He failed miserably with MySpace.
He launched the right-wing TheFoxNation.com claiming it was "time to say 'no' to biased media and 'yes' to fair play and free speech." Quit laughing.
He may be interested in buying Twitter.com.
He paid big bucks to settle hacking lawsuits.
Now, Rupert Murdoch, chairman of News Corp the parent company of Fox News, is apparently readying himself for war with Google.
The Guardian reports:
Rupert Murdoch says he will remove stories from Google's search index as a way to encourage people to pay for content online.
In recent months, Murdoch his lieutenants have stepped up their war of words with Google, accusing it of "kleptomania" and acting as a "parasite" for including News Corp content in its Google News pages. But asked why News Corp executives had not chosen to simply remove their websites entirely from Google's search indexes – a simple technical operation – Murdoch said just such a move was on the cards.
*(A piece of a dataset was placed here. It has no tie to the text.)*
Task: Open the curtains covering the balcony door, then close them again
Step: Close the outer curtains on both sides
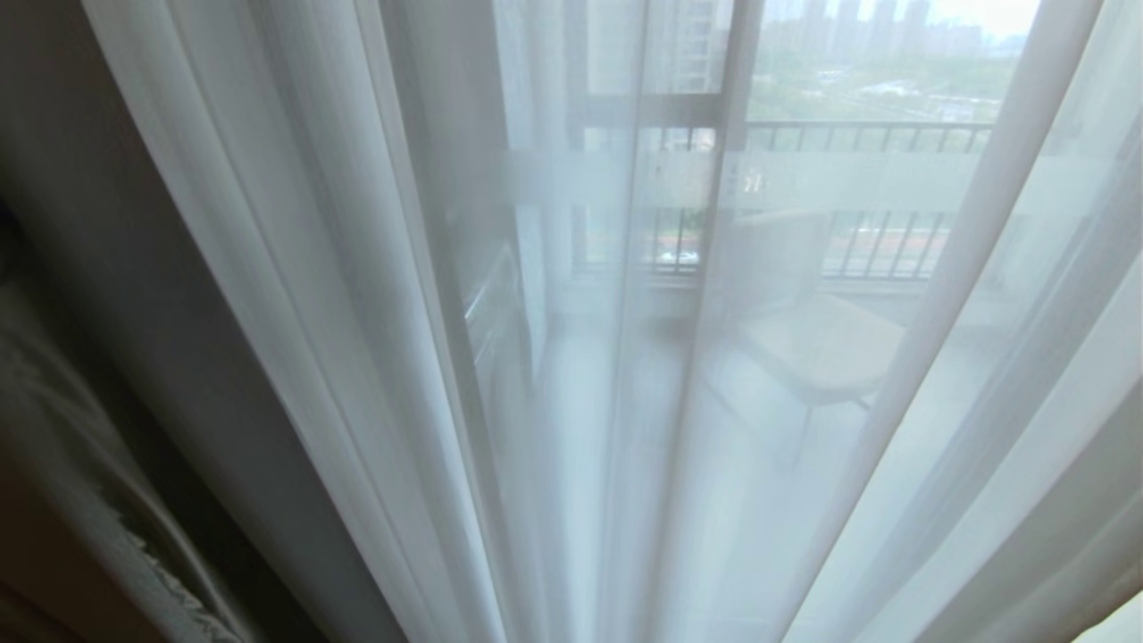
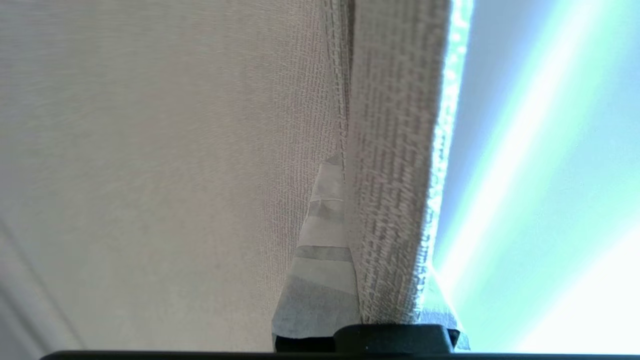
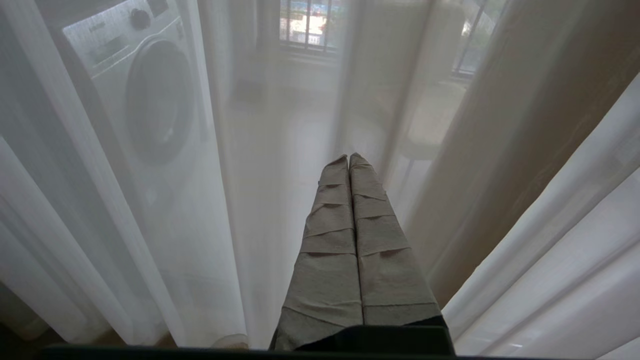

"I think we will, but that's when we start charging," he said. "We have it already with the Wall Street Journal. We have a wall, but it's not right to the ceiling. You can get, usually, the first paragraph from any story - but if you're not a paying subscriber to WSJ.com all you get is a paragraph and a subscription form."
The 78-year-old mogul's assertion, however, is not actually correct: users who click through to screened WSJ.com articles from Google searches are usually offered the full text of the story without any subscription block. It is only users who find their way to the story through the Wall Street Journal's website who are told they must subscribe before they can read further.
Murdoch's attitude towards the internet - which appeared to have thawed when he bought social networking site MySpace for $580m in 2005 - has stiffened more recently.
Additionally, it emerged that MySpace, which has struggled in the face of competition from Facebook in recent years, was due to fall short of its targets in a lucrative search deal with Google – a slip that could cost the site more than $100m in payments from the internet advertising giant.
Actually, it might not be that bad if Murdoch pulls News Corp content off of Google. Think of the millions of people that would be inoculated from his... ummm "fair and balance" approach to journalism.
UPDATE: Google has responded. This Telegraph headline says it all: "Google: Rupert Murdoch Can Block Us If He Wants To."